Our second family beagle, Nuala, died quite suddenly Saturday morning, September 21st, 2013, at my folks’ house in Alabama.
Looking back through photos of Nuala – and her mother, Molly – reminds me of much happier times.
The more recent photos are also a reminder of the struggle that has been the last three and a half years.
I can remember picking the dogs up at the kennel in Alabama with my dad a week or two after the motorcycle accident. Molly and Nuala were thrilled to see us, their wagging tails lifting my spirits momentarily until the gut wrenching pain and realization of the true circumstances returned. The fifteen hour drive back to San Antonio. The month in Chris’s apartment, our command post of sorts while he was in the STICU at University Hospital. Packing Chris’s entire adult life into boxes…
The shady RV park in south Austin, where my parents lived for several months while Chris was at Texas NeuroRehab. Having the dogs at my apartment in north Austin, while Chris was at the nursing home. Back to San Antonio, again in an apartment, near HealthSouth RIOSA.

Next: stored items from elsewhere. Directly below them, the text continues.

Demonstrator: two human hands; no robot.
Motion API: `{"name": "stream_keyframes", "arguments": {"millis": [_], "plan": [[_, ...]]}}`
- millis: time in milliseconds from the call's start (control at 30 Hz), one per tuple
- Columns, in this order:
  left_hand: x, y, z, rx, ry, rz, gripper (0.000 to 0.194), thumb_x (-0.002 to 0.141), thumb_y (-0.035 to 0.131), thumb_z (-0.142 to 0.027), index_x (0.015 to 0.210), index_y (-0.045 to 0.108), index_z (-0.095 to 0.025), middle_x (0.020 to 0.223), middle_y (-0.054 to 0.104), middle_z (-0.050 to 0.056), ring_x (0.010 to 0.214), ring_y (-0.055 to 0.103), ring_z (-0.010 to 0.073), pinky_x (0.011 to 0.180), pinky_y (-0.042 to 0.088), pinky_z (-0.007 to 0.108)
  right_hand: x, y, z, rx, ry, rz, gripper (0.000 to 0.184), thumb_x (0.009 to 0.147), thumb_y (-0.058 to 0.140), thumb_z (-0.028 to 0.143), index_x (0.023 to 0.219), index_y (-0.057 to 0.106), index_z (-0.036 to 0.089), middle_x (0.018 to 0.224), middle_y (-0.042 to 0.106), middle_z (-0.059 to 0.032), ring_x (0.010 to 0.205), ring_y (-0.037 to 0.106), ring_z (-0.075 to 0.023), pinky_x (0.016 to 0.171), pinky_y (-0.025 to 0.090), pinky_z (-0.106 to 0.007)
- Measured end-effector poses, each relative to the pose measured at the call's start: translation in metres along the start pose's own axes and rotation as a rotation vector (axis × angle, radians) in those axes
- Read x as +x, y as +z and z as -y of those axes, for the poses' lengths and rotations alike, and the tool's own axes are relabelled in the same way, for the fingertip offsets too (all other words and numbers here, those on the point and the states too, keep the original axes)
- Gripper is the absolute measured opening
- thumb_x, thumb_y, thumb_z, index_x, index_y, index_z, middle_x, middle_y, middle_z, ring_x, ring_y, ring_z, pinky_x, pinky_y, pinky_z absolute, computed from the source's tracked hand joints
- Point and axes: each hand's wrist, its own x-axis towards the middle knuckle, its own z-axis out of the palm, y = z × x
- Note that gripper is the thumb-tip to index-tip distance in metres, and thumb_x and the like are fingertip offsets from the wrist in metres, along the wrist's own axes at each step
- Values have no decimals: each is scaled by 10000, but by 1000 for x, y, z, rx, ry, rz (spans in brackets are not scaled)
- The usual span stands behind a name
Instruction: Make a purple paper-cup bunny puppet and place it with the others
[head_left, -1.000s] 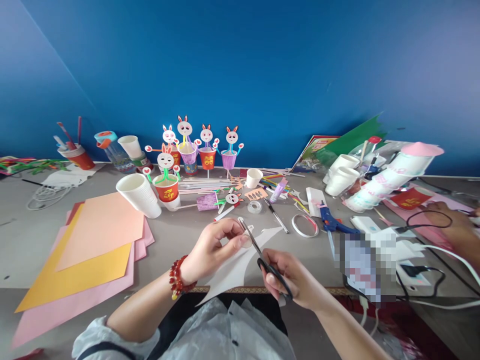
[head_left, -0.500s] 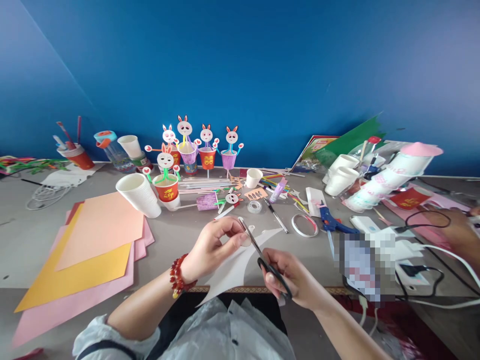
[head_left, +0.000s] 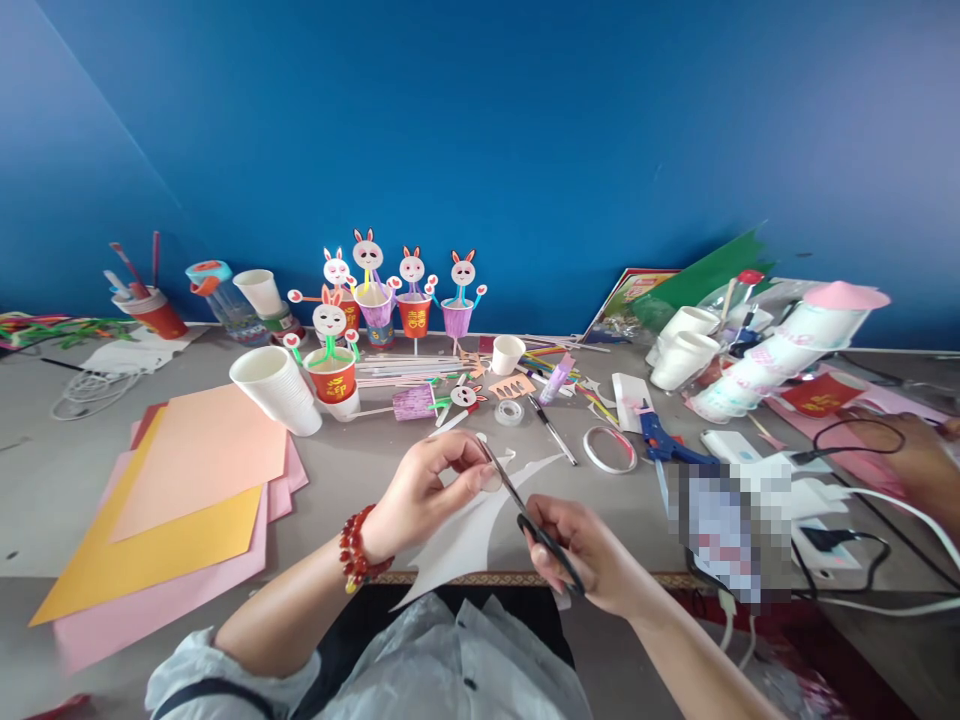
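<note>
My left hand (head_left: 439, 485), wearing a red bead bracelet, pinches a small white paper piece (head_left: 491, 479) between thumb and fingers. The black-handled scissors (head_left: 553, 553) are in my right hand (head_left: 581, 555), fingers in the loops. Their blades slant up and left, right beside the small piece. Beneath both hands lies a larger white paper sheet (head_left: 465, 535) with curved cut edges, reaching over the table's front edge. A roll of clear tape (head_left: 509, 412) and a black pen (head_left: 553, 430) rest just beyond my hands.
Coloured paper sheets (head_left: 202, 450) lie at left. Behind stand stacked paper cups (head_left: 274, 390) and several rabbit-faced cups (head_left: 331, 375). At right are a blue glue gun (head_left: 667, 440), a power strip with cables (head_left: 825, 545), a cup tower (head_left: 780, 355) and another person's hand (head_left: 900, 455).
Both hands and the scissors stay almost in place. A thin white paper curl by the blades has shifted slightly right. At the lower left, the pink sheet's near corner has moved up and right.
</note>
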Motion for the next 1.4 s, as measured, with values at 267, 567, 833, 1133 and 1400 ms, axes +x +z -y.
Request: {"name": "stream_keyframes", "arguments": {"millis": [267,567,833,1133,1400], "plan": [[-8,8,5,-39,21,-78,129,938,600,-278,868,602,-170,947,655,55,907,602,162,837,451,261,2,7,-1,65,-12,-38,542,779,655,705,741,456,202,482,488,67,409,397,-67,416,260,-194],[-9,6,-2,-35,-9,-23,156,948,582,-271,825,582,-175,886,651,34,825,598,142,791,452,246,1,12,9,86,-27,22,536,778,678,683,784,483,183,576,557,31,482,481,-82,476,331,-199],[-8,4,-6,37,-3,13,179,954,557,-284,816,592,-176,878,663,43,846,615,160,796,454,256,2,10,7,66,-28,34,549,776,663,700,783,463,189,579,541,39,476,479,-80,473,332,-198],[-6,3,-5,42,3,7,200,953,555,-311,805,582,-178,850,655,40,800,598,154,763,454,250,3,10,5,87,-38,19,562,764,659,721,759,463,194,540,506,53,450,420,-76,449,280,-208],[-6,0,-6,16,13,-9,174,950,567,-274,810,590,-173,866,659,37,821,608,143,774,456,239,1,7,4,45,-22,8,561,765,655,722,747,434,207,528,492,59,443,400,-74,440,271,-204]]}}
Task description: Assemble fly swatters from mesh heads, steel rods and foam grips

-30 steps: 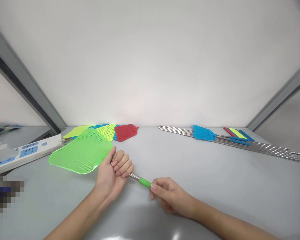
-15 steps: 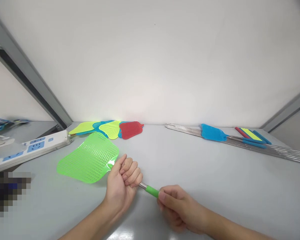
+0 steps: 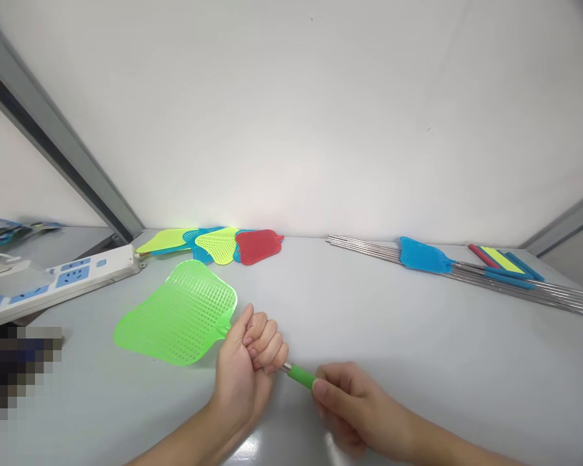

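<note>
- Fly swatter [image 3: 179,317], green: near left, over the desk [image 3: 369,310].
- Left hand [image 3: 252,362]: fist round its rod [image 3: 286,367].
- Right hand [image 3: 350,401]: pinching the handle [image 3: 302,377].
- Best keep both aligned, gripped firmly.

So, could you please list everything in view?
Green swatter: one, green, left of centre
Overlapping swatter heads: several, yellow, blue, red, back left
Metal rods: several, silver, back right
Single swatter head: one, blue, on the rods
Handle sleeves: several, red, yellow, blue, right
Power strip: one, white, left
Plug: one, white, on strip
Packets: count unclear, mixed colours, far left
Blurred patch: one, dark, lower left
Table: one, grey, beneath
Wall: one, white, behind
Frame posts: two, grey, sides
Left hand: one, around the swatter
Right hand: one, at its grip
</note>
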`<state>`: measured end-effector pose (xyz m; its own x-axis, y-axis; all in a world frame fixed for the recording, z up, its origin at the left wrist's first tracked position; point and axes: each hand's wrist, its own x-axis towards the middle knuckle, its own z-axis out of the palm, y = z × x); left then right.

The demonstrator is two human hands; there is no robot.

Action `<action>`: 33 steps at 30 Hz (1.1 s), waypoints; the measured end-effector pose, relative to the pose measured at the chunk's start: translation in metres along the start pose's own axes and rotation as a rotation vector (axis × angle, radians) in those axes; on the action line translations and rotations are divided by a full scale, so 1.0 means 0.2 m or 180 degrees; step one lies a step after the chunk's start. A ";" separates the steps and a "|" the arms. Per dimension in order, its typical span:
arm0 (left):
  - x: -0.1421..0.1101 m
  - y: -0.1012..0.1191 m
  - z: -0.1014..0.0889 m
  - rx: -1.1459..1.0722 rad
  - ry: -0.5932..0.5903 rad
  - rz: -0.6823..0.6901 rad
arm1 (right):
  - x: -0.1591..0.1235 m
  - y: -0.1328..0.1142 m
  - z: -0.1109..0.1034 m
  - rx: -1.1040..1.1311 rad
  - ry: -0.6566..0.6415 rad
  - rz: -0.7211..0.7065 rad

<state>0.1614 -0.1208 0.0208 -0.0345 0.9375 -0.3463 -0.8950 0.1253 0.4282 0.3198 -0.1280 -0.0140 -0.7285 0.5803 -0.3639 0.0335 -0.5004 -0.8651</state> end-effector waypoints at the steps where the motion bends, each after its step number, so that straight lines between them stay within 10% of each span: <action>1: 0.00 0.00 0.00 -0.0014 0.0010 -0.0012 | 0.00 0.00 0.00 -0.0040 0.0021 -0.0004; 33: -0.02 -0.02 0.03 0.0131 0.0073 -0.0033 | 0.02 -0.02 0.03 -0.0159 0.0126 -0.0090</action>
<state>0.1673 -0.1234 0.0254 -0.0357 0.9284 -0.3698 -0.8763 0.1488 0.4583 0.3132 -0.1278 -0.0093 -0.7021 0.6192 -0.3517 0.0481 -0.4515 -0.8910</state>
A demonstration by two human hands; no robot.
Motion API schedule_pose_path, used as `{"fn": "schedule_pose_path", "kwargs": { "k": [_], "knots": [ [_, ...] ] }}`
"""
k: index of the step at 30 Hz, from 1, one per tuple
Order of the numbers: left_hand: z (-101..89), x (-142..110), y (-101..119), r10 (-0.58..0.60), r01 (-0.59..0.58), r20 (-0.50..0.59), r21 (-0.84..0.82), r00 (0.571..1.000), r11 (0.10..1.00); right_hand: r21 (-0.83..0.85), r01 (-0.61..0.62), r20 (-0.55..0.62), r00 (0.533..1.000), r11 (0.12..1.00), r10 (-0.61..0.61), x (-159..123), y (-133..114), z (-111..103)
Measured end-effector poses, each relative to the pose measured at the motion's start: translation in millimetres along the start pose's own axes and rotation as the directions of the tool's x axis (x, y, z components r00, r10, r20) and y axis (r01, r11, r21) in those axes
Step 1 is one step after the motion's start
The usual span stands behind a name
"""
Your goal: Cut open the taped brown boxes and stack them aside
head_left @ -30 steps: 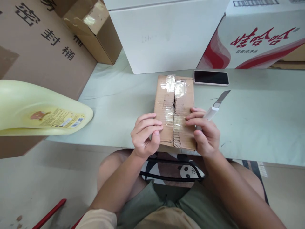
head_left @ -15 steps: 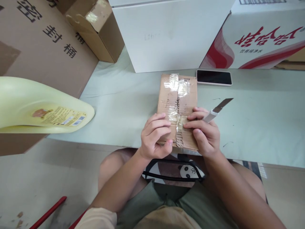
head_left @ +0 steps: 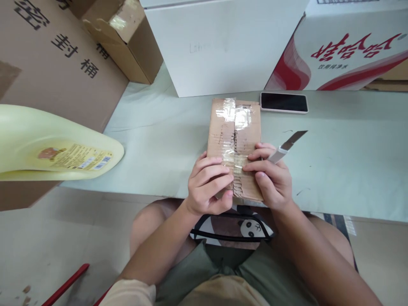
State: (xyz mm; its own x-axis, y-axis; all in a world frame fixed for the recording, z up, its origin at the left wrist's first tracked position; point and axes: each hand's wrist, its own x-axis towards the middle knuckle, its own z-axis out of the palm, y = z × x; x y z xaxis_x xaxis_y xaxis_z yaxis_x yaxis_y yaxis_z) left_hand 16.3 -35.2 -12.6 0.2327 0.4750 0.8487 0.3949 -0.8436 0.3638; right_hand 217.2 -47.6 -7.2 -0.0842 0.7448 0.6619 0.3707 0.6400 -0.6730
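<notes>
Brown cardboard box sits on the surface, directly in front of the person, clear tape across its top, center seam ragged. Left hand: fingers side by side, slightly bent, laid over the left flap up near the seam, thumb by the front edge; can't tell if it pinches the cardboard. Right hand: closed around a white utility knife, index fingertip on the tape by the seam. Blade is out, pointing up and away to the right, clear of the cardboard.

Step in hand, my read: fingers working the taped seam, knife just carried, not cutting. Can't tell whether the tape is fully slit. Any next move here calls for a firm hold on the flap edge and minding that bare blade; left fingers are near the seam.

Phone lies just beyond the box's far right corner, white box behind
</notes>
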Motion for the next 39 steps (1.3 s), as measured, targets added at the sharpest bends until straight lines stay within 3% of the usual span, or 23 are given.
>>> {"fn": "schedule_pose_path", "kwargs": {
  "k": [26,33,37,39],
  "knots": [
    [-0.3,-0.8,0.0,0.007,-0.008,0.031,0.016,0.999,1.000,0.034,-0.017,-0.001,1.000,0.999,0.017,-2.2,1.5,-2.9],
    [0.0,-2.0,0.5,0.003,-0.003,0.043,0.011,0.999,1.000,0.414,-0.215,-0.098,0.956,0.885,0.278,6.1,-7.4,-23.4],
    [1.8,-3.4,-0.6,0.041,-0.042,0.031,0.010,0.999,0.999,0.334,-0.181,-0.313,0.904,0.925,0.290,22.9,-17.8,-37.3],
    [2.0,-3.0,-1.5,0.063,-0.064,0.036,0.028,0.997,0.998,0.366,-0.166,-0.354,0.885,0.916,0.302,27.1,-23.6,-42.2]
  ]
}}
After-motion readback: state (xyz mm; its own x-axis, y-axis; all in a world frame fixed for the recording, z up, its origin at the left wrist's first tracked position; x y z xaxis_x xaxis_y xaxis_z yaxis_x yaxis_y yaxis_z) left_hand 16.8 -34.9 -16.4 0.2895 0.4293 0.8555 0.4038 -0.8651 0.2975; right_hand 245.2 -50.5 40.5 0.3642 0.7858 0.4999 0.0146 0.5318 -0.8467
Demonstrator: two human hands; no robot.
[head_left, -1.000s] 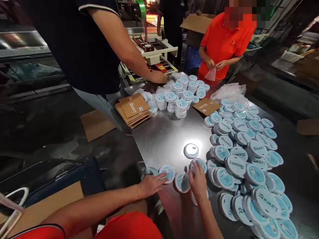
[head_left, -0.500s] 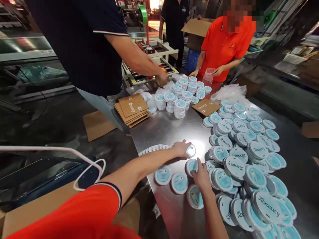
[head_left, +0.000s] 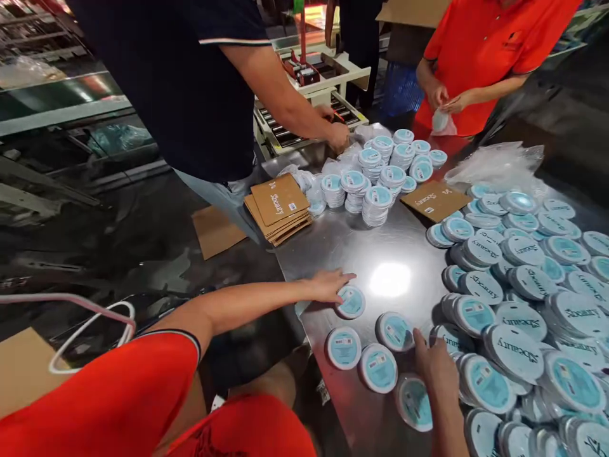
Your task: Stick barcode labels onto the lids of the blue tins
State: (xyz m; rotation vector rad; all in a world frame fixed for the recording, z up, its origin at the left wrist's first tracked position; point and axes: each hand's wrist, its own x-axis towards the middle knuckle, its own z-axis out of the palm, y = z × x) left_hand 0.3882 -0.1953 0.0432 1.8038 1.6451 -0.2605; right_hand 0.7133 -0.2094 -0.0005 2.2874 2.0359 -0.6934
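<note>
My left hand lies flat on the steel table, fingers stretched out, its fingertips touching a round blue-faced tin. My right hand rests palm down among more tins, fingers partly curled, beside one tin and above another. Two further tins lie face up between my hands. A large heap of the same tins, some showing a printed white lid, covers the table to the right.
Stacked tins and brown card sleeves sit at the far end. A person in a dark shirt reaches there; another in orange handles a bag. Clear plastic bags lie at right; a taping machine stands behind.
My left hand drew the tin it reached back toward me along the table. My right hand shifted right toward the heap. The view has tilted down and left.
</note>
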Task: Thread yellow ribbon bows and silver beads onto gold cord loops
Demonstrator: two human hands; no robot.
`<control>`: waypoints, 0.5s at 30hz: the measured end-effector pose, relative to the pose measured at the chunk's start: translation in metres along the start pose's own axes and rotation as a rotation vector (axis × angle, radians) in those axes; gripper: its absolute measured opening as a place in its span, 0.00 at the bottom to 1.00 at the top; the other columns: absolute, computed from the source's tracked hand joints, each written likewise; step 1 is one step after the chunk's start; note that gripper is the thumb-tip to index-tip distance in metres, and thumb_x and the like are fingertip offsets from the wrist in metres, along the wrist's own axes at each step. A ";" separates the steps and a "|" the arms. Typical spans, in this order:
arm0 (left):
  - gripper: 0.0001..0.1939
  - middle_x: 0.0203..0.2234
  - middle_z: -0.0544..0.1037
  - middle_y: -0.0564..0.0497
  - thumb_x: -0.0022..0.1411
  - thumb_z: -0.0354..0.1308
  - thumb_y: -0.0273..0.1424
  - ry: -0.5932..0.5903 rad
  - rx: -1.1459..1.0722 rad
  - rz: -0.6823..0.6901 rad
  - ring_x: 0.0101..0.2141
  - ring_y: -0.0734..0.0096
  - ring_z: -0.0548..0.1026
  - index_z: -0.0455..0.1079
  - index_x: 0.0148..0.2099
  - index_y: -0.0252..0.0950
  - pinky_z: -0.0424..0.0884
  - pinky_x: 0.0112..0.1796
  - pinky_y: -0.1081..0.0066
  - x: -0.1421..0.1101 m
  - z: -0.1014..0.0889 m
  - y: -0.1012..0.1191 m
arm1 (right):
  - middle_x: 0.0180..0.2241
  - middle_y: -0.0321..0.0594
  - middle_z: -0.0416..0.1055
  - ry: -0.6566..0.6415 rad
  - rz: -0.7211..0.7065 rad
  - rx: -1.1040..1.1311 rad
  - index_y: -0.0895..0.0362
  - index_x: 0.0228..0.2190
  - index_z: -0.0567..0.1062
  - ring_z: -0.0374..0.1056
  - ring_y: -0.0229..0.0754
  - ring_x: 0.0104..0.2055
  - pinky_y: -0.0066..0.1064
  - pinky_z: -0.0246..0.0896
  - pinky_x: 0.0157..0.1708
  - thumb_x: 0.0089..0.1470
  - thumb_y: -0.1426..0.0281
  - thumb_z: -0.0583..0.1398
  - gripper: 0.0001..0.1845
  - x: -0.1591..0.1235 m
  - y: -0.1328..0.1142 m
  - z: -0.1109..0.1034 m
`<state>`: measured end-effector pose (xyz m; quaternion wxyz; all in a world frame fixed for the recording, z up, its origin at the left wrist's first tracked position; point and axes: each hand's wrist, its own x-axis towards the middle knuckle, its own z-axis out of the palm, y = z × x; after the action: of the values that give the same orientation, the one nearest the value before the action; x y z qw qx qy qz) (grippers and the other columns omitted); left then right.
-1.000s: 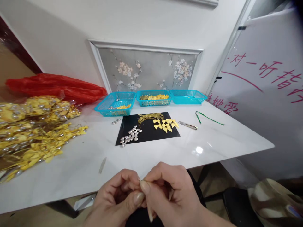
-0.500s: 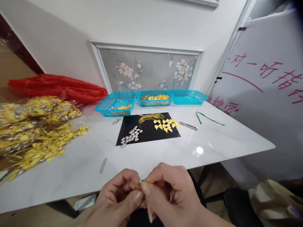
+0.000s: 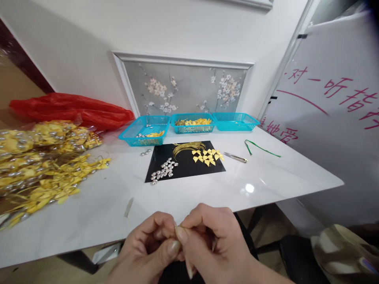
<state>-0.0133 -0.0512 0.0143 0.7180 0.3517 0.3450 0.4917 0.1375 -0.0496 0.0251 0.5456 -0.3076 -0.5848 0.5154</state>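
My left hand (image 3: 151,248) and my right hand (image 3: 211,240) meet fingertip to fingertip just in front of the table edge. Both are closed in a pinch; whatever lies between the fingers is hidden or too small to make out. Beyond them on the table is a black mat (image 3: 189,170). It bears a cluster of shiny silver beads (image 3: 164,169), a bundle of gold wires (image 3: 189,147) and several yellow leaf-shaped pieces (image 3: 209,156). Small scissors or snips (image 3: 236,157) lie right of the mat.
Three blue baskets (image 3: 145,141) stand along the wall; two hold yellow pieces. Finished-looking yellow sprays with silver beads (image 3: 56,173) fill the table's left side, before a red plastic bag (image 3: 71,112). A green tie (image 3: 263,152) lies right. A whiteboard (image 3: 331,130) stands beyond.
Both hands stay pinched together in nearly the same place, with only a very slight shift of the fingers. Nothing on the table has moved.
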 end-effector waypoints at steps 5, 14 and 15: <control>0.09 0.20 0.78 0.56 0.50 0.75 0.33 -0.023 0.021 0.009 0.22 0.75 0.75 0.77 0.30 0.38 0.70 0.26 0.78 0.002 -0.001 0.000 | 0.16 0.31 0.65 0.000 0.001 0.017 0.57 0.27 0.70 0.60 0.30 0.14 0.18 0.52 0.14 0.58 0.69 0.61 0.09 0.000 -0.001 -0.001; 0.15 0.18 0.75 0.56 0.46 0.76 0.39 0.107 0.145 0.036 0.22 0.74 0.71 0.74 0.26 0.38 0.68 0.27 0.75 -0.003 0.002 0.001 | 0.16 0.31 0.65 -0.059 0.171 0.175 0.59 0.26 0.71 0.58 0.29 0.14 0.19 0.55 0.15 0.55 0.62 0.65 0.14 0.004 0.001 -0.002; 0.16 0.17 0.74 0.56 0.45 0.76 0.40 0.125 0.158 0.035 0.22 0.73 0.71 0.74 0.26 0.37 0.67 0.27 0.75 -0.004 0.004 0.002 | 0.16 0.31 0.65 -0.076 0.225 0.201 0.59 0.26 0.72 0.58 0.28 0.15 0.19 0.54 0.15 0.53 0.60 0.66 0.16 0.005 0.000 -0.003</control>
<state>-0.0118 -0.0552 0.0183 0.6566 0.3819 0.4204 0.4962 0.1392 -0.0441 0.0269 0.4896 -0.2954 -0.5125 0.6405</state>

Molly and Nuala were kind of a connection to the past, and a connection to how things were before the accident. Taking them out for walks, in all these unfamiliar places, was head-clearing and therapeutic: much more for my benefit than theirs.
I brought Chris’s wheelchair down to where my folks buried Nuala, along with Molly’s ashes from San Antonio. I could swear I saw a tear welling up in one of Chris’s eyes.